Exercise description:
Could the data below be printed out exactly, with the pictures left out?

"""

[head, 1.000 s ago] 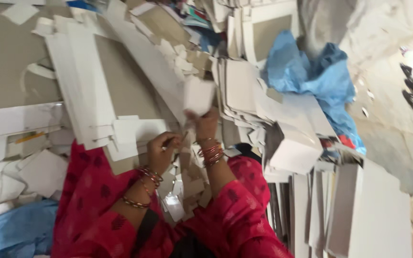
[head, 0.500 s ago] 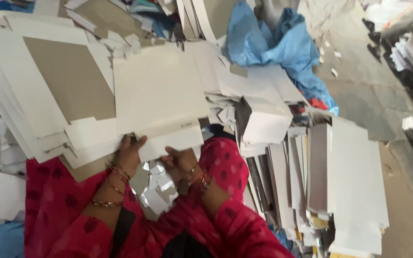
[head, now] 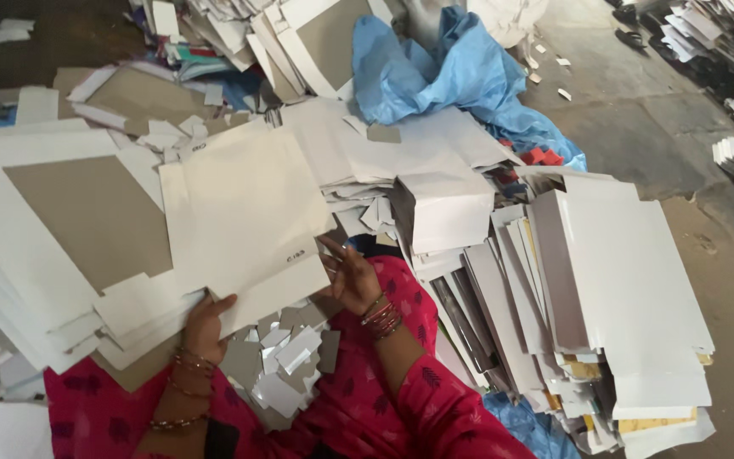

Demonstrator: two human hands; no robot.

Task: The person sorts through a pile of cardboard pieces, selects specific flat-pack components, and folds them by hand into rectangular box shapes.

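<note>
My left hand [head: 207,321] grips the near edge of a large white cardboard sheet [head: 244,217] that lies flat over the pile in front of me. My right hand [head: 352,274], fingers spread, rests against the sheet's near right corner. Both wrists wear bangles and the sleeves are pink-red. Small white and grey offcuts [head: 286,365] lie in my lap below the sheet.
A stack of white and grey boards [head: 61,221] fans out at the left. Stacks of folded white boards [head: 605,289] stand at the right, a white block [head: 448,208] beside them. Blue plastic sheeting [head: 460,81] lies behind. Bare floor [head: 639,119] runs at the far right.
The view has swung right. Earlier my hands worked a small white piece near my lap; now they hold a large white sheet, which has shifted right and lies flatter.
</note>
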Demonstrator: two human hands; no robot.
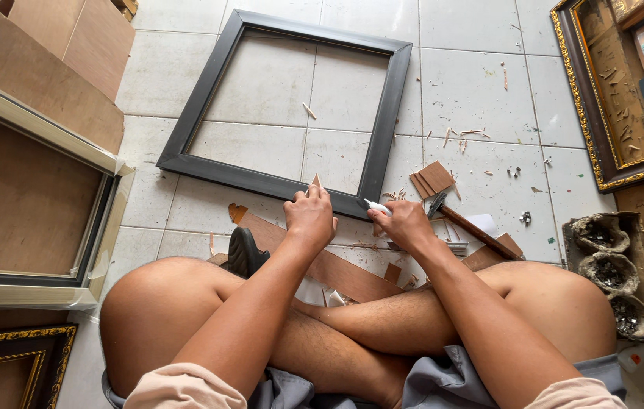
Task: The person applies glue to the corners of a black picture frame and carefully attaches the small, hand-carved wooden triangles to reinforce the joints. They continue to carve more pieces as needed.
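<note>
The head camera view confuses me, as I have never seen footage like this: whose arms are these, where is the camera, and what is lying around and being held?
There is one picture, taken by a camera worn on a person's head and looking down. So the arms and crossed legs at the bottom are that person's own, sitting on a white tiled floor.

The left hand pinches a small thin sliver of wood between its fingers. The right hand grips a small white tube.

Just beyond the hands lies an empty black picture frame. Near the right hand are a hammer, a few flat wooden pieces and scattered wood chips. At far right lie an ornate gold frame and a grey tray with small metal parts. At left, more frames lean or lie.
</note>
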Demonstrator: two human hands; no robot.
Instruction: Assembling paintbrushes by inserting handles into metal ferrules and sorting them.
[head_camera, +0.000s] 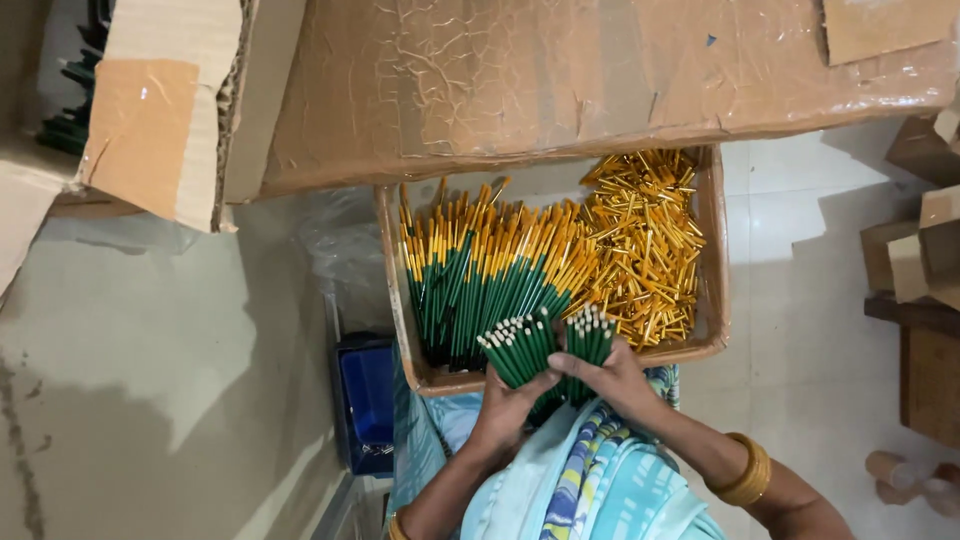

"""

Task output:
[head, 1.000 s ago] 
[head, 0.500 s ago] 
[head, now] 

Demonstrator: two human hands; no robot.

Task: The person sorts through a pile of cardboard pieces, selects specific flat-pack components, and folds them by hand into rectangular box shapes.

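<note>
My left hand [head: 207,321] grips the near edge of a large white cardboard sheet [head: 244,217] that lies flat over the pile in front of me. My right hand [head: 352,274], fingers spread, rests against the sheet's near right corner. Both wrists wear bangles and the sleeves are pink-red. Small white and grey offcuts [head: 286,365] lie in my lap below the sheet.
A stack of white and grey boards [head: 61,221] fans out at the left. Stacks of folded white boards [head: 605,289] stand at the right, a white block [head: 448,208] beside them. Blue plastic sheeting [head: 460,81] lies behind. Bare floor [head: 639,119] runs at the far right.
The view has swung right. Earlier my hands worked a small white piece near my lap; now they hold a large white sheet, which has shifted right and lies flatter.
</note>
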Demonstrator: two human hands; no robot.
Task: The person applies glue to the corners of a black picture frame and carefully attaches the small, hand-carved wooden triangles to reinforce the joints. They continue to carve more pieces as needed.
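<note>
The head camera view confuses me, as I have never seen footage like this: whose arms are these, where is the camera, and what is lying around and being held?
There is one picture, taken by a camera worn on a person's head and looking down. So the arms and crossed legs at the bottom are that person's own, sitting on a white tiled floor.

The left hand pinches a small thin sliver of wood between its fingers. The right hand grips a small white tube.

Just beyond the hands lies an empty black picture frame. Near the right hand are a hammer, a few flat wooden pieces and scattered wood chips. At far right lie an ornate gold frame and a grey tray with small metal parts. At left, more frames lean or lie.
</note>
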Demonstrator: two human hands; no robot.
Instruction: Assembling paintbrushes by inserting handles into metal ferrules and sorting them.
[head_camera, +0.000s] 

There is no more to the answer.